Menteri Sekretaris Negara Prasetyo Hadi mengatakan, daerah yang dipilih merupakan wilayah dengan beban timbunan sampah sangat tinggi, yakni lebih dari 1.000 ton per hari. Kondisi tersebut dinilai sudah berada pada level darurat dan membutuhkan solusi berbasis teknologi yang berkelanjutan.
“Wilayah-wilayah ini menghadapi tekanan serius akibat volume sampah yang terus meningkat. Karena itu, pembangunan PSEL menjadi pilihan strategis yang harus segera direalisasikan,” ujar Prasetyo usai Taklimat Awal Tahun 2026 di Hambalang, Bogor, Selasa (6/1).
Menurutnya, PSEL dirancang tidak hanya sebagai fasilitas pengurangan sampah, tetapi juga sebagai sumber energi alternatif. Sampah residu yang tidak dapat didaur ulang akan diolah menjadi listrik, sehingga memberikan manfaat ganda bagi lingkungan dan ketahanan energi nasional.

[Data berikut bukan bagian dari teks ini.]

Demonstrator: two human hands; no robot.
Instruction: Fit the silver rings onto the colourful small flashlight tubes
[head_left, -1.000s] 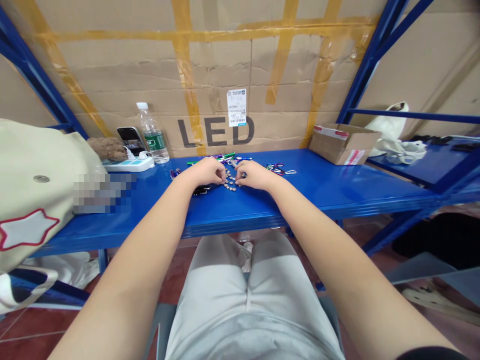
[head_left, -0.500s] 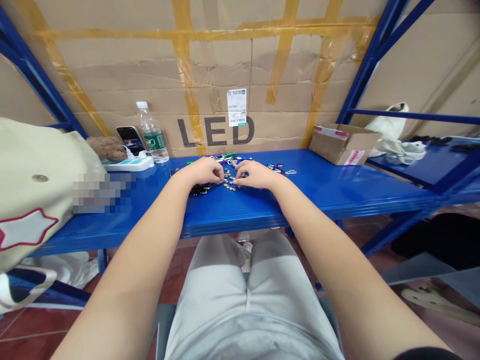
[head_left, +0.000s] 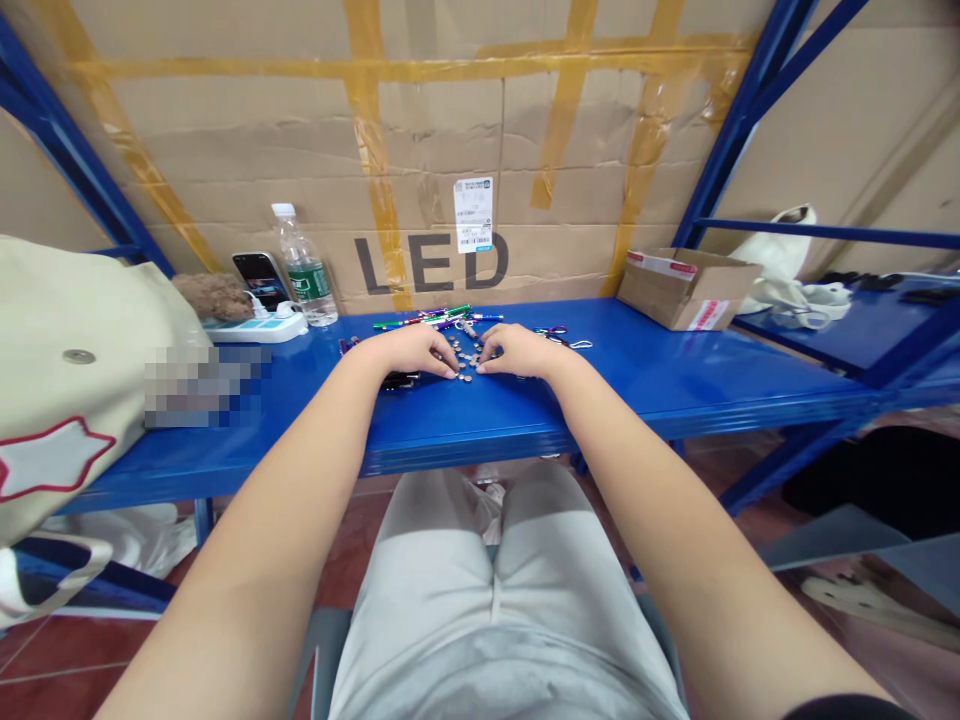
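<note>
My left hand [head_left: 412, 352] and my right hand [head_left: 519, 352] rest on the blue metal shelf [head_left: 637, 380], fingertips turned toward each other. Between them lies a scatter of small silver metal discs [head_left: 468, 362], and both sets of fingertips touch its near edge. Whether either hand grips a disc is too small to tell. Slim coloured mini flashlights [head_left: 426, 320] lie beyond my left hand, with black ones [head_left: 400, 380] by its little finger. Several coloured carabiner clips [head_left: 553, 333] lie past my right hand.
A water bottle [head_left: 304, 270], a phone [head_left: 260, 280] and a power strip [head_left: 259, 328] stand at the shelf's back left. A large cream bag [head_left: 67, 400] overhangs the left end. An open cardboard box [head_left: 686, 290] sits back right against a taped cardboard wall [head_left: 450, 130].
Both hands have slid back toward me and lie lower in the view, drawing closer to the near edge of the discs. More of the flashlights and discs now shows beyond my fingers.
</note>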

Prasetyo mengungkapkan, proyek waste-to-energy tersebut termasuk dalam 18 proyek hilirisasi strategis nasional yang akan dimulai pada kuartal pertama 2026. Seluruh proyek telah melewati tahapan prastudi kelayakan dan diproyeksikan menyerap investasi hingga Rp600 triliun.
Koordinasi pelaksanaan dan realisasi investasi proyek hilirisasi nasional akan berada di bawah Danantara Indonesia, lembaga yang ditunjuk pemerintah untuk mengakselerasi investasi strategis lintas sektor.
Selain PSEL, pemerintah juga menyiapkan proyek hilirisasi energi lainnya, seperti pengembangan Dimethyl Ether (DME) melalui gasifikasi batu bara. DME diharapkan menjadi alternatif pengganti LPG sekaligus meningkatkan pemanfaatan batu bara berkalori rendah.
“Program hilirisasi ini tidak berdiri sendiri. Pemerintah menyiapkan ekosistem proyek strategis yang terintegrasi di sektor energi dan pertanian,” kata Prasetyo.
Pemerintah optimistis, percepatan proyek-proyek tersebut akan membawa dampak luas, mulai dari pengurangan tekanan lingkungan, penciptaan nilai tambah sumber daya alam, hingga penguatan ketahanan energi nasional dalam jangka panjang.